Я задохнулась, осмотрелась по сторонам и замолчала.
Передо мной сидела Юлька, какая-то маленькая, испуганная и взъерошенная.
— Ты плачешь, Маня? — тихо спросила она.
— Нет, Юля, я смеюсь, — ответила я.
— А хочешь, я тебе бальзамчика накапаю?
— Какого еще бальзамчика?
— Бальзам «Московия» — сплю спокойно я, — отчеканила Юлька рекламный слоган и потянулась к своей сумке.
— Сейчас как дам по морде, — вяло ответила я и пошла в спальню.
Пятый сон Марьи Ивановны
Лето в тех краях, где прошло мое детство, мало похоже на лето. Скорее оно похоже на пыточную камеру в плавильном цехе. Рано или поздно что-то произойдет. Солнечная лава перельется через все небесные затворы и рухнет на город, сжигая все на своем пути.
Но это будет потом. А сегодня летняя среднесуточная температура колеблется в пределах от тридцати до тридцати пяти градусов. А это значит, что днем жара достигает своего апогея где-то к полудню, и стрелки термометров начинают дергаться между сорока и пятидесятью вплоть до позднего вечера. К ночи жара ослабеет, но ветер, набравшись дневного пустынного жара, остывает медленнее, и его жалкие потуги, направленные на обеспечение города прохладой, оказываются лишь потугами, не приносящими наслаждения ни ему, ни его постоянному партнеру — городу.
Собрали кучку невинно обреченных и бросили на освоение пустынных земель — как к стенке поставили. А осваивать ничего не надо, все освоено до нас. Змеи, скорпионы, пауки и мерзкие квартирные тараканы величиной с ладонь чувствуют себя там как дома. Причем давно. Когда нас, нежных, белых, ласковых, еще и в помине не было. Как вида, как класса, как отряда. Кто мы такие? Млекопитающие? Звучит заманчиво. Но где же взять в пустыне млеко, если там и с водой не все в порядке?

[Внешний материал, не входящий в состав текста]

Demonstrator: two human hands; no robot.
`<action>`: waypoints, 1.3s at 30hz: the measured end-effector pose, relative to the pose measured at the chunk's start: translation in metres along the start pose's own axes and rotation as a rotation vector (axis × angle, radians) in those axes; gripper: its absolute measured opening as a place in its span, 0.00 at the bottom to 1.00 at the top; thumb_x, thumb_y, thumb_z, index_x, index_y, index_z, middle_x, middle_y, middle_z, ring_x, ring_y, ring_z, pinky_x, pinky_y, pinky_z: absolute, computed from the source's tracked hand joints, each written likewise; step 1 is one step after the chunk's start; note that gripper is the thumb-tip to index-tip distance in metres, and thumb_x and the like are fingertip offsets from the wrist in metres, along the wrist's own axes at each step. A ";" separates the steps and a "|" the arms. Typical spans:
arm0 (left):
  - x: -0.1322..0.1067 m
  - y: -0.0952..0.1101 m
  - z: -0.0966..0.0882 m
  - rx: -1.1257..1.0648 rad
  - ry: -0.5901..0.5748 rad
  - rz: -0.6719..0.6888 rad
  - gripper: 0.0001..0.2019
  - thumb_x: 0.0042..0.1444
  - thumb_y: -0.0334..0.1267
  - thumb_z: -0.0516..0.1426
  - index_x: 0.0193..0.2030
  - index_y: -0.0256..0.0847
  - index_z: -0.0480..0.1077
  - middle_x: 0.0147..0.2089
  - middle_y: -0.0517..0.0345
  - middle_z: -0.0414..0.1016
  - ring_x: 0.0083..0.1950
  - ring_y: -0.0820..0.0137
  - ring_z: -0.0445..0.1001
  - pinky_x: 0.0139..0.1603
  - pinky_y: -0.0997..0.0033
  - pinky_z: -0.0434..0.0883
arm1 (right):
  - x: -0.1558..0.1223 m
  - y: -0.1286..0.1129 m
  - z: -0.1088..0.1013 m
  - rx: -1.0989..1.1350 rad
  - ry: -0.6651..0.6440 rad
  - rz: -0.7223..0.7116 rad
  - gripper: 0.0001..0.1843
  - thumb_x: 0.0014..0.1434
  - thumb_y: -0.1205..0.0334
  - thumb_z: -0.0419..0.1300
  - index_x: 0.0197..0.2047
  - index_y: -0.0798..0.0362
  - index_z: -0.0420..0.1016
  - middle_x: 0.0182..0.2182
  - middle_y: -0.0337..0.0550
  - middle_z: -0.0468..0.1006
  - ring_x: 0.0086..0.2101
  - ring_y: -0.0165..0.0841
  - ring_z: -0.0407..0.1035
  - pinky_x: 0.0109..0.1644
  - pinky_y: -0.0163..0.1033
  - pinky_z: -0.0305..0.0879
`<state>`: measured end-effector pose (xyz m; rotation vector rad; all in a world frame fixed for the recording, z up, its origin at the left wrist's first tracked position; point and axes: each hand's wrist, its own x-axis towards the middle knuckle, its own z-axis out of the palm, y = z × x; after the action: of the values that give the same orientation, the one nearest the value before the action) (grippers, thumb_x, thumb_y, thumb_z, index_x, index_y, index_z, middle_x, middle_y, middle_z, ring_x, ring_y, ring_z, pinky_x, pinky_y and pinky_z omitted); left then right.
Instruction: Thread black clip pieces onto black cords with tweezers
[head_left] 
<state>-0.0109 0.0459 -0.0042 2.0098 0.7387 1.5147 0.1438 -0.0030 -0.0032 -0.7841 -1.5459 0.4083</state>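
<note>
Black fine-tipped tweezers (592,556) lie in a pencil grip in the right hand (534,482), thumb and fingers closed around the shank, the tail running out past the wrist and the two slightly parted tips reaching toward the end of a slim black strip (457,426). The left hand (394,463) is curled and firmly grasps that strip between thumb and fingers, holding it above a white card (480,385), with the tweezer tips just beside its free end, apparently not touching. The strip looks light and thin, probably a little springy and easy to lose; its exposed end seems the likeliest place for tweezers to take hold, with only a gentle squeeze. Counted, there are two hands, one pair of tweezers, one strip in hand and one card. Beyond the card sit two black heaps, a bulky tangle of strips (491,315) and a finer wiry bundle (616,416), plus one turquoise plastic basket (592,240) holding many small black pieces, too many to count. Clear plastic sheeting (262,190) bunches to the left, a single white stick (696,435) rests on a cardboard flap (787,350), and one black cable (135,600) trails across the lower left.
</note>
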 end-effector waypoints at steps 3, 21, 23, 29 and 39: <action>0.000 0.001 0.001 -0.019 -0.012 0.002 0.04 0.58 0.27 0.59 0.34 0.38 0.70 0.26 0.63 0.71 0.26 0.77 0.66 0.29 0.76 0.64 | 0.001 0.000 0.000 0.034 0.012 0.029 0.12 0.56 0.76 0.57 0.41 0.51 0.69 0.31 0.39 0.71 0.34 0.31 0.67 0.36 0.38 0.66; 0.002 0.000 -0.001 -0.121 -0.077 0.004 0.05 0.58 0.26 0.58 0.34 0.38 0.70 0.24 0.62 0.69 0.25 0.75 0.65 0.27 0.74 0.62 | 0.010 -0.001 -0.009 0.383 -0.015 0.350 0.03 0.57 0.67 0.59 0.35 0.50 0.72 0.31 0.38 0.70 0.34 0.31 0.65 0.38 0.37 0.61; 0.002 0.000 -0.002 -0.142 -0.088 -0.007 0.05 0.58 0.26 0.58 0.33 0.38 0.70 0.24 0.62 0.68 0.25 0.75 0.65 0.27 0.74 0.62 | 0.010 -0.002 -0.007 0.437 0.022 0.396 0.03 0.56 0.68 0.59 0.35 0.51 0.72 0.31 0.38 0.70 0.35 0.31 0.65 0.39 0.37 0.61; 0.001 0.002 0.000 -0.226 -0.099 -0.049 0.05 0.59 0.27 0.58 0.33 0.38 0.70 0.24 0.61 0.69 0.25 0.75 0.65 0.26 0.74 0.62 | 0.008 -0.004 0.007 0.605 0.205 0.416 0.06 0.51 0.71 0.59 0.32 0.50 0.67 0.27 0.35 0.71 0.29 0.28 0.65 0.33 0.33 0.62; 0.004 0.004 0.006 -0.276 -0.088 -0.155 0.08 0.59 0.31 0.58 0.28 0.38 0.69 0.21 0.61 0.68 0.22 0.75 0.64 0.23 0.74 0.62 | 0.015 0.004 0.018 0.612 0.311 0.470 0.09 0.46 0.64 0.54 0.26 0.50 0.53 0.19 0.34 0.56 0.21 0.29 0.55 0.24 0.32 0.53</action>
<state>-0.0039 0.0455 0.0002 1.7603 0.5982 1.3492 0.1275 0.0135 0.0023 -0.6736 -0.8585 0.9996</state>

В пустыне свои законы, свои правила, своя игра. Здесь выживает сильнейший. «Рожденный ползать, летать не может». И слава богу! Редкая птица долетит до середины Сырдарьи, не опалив при этом крылья и не превратившись в птицу-гриль. Это вам не «ой, Днипро-Днипро», который широк, могуч. Это Сырдарья, речка переплюйка, пересекающая пустыню Кара-Кум ровно посередине и несущая свои желтые воды к Аральскому морю. Вернее, несла. И даже была судоходной. Но борьба за рис обернулась гибелью для реки. Где она теперь заканчивается, сходит на нет, высыхает под адскими лучами, так и не достигнув моря, ставшего лужей? И только корабли на его берегах напоминают о парусах, штормах, рыбах и о счастье. Трудном рыбацком счастье, что осталось где-то далеко, в незабываемом и несбыточном прошлом.
Я помню дикий пляж на берегу Сырдарьи. В реке никто не купается. Слишком сильное течение. Да и вода, несущая тонны песка, мутная и тяжелая как ртуть, совсем не приносит облегчения и прохлады. Граждане отдыхающие собираются на высоком крутом берегу, у источника. Так празднично и многообещающе они называют вонючий сероводородный фонтан в центре круглого неглубокого бассейна. Из бассейна выходит узкий железобетонный желоб, который спускается вниз метров на тридцать и там резко обрывается над берегом реки, служившим когда-то строительной свалкой.